Kanzler Merz: Kein Dialog mit Russland geplant
Bundeskanzler Friedrich Merz hält es nicht für erforderlich, direkte Gespräche mit dem russischen Präsidenten Wladimir Putin zur Beilegung des Ukraine-Konflikts zu initiieren. Der Vorsitzende der CDU äußerte in Berlin, dass es derzeit keinen Bedarf gebe, zusätzliche Kommunikationskanäle zu schaffen. Die europäischen Staaten seien umfassend über die diplomatischen Aktivitäten zwischen der Ukraine, den USA und Russland informiert.

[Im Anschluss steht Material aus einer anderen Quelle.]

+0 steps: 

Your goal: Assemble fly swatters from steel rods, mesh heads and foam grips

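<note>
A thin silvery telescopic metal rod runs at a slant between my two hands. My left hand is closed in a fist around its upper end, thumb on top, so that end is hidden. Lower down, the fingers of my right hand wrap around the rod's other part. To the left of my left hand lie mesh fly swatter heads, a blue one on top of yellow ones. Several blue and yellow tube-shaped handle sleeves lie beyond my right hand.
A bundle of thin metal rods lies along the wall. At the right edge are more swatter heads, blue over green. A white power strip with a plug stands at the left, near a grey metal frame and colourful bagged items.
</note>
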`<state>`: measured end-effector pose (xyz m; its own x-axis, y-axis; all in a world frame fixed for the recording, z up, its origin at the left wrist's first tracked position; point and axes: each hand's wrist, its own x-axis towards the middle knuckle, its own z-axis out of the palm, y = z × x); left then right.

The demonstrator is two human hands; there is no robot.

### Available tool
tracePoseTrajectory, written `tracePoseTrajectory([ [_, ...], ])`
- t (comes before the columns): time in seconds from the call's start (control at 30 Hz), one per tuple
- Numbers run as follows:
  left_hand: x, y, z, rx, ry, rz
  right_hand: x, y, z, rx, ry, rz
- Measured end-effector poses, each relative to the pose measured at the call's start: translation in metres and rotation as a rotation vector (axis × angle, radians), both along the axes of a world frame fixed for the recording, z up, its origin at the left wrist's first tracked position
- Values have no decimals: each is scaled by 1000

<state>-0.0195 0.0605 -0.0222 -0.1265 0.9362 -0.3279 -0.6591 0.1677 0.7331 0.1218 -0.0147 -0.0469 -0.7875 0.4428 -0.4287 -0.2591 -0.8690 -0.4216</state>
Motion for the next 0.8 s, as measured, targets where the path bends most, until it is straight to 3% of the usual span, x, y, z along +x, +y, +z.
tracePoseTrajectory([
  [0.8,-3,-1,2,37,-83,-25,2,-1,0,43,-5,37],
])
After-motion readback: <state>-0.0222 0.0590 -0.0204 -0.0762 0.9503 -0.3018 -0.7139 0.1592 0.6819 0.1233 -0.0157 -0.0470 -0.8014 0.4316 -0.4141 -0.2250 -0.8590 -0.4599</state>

Nichtsdestotrotz betonte Merz, dass die Bundesregierung generell zu jedem Dialog bereit sei. "Wir sind engagiert und nutzen alle verfügbaren Mittel, sei es diplomatisch, humanitär oder militärisch, um diesen Krieg zu beenden. Doch der entscheidende Schritt zur Beendigung liegt seit mittlerweile vier Jahren in Moskau", erklärte der Kanzler nachdrücklich.
Merz erhob schwere Vorwürfe gegen Russland und beschuldigte es, tagtäglich Kriegsverbrechen an der Ukraine und deren Bevölkerung zu verüben. Die kontinuierliche Bombardierung der zivilen Infrastruktur sei ein drastisches Beispiel für die Rücksichtslosigkeit des russischen Vorgehens. Er zweifelte an der Bereitschaft Russlands zu einem Waffenstillstand und einem Friedensschluss. Daher bleibt es, so Merz, notwendig, den Druck durch entsprechende Sanktionen aufrechtzuerhalten.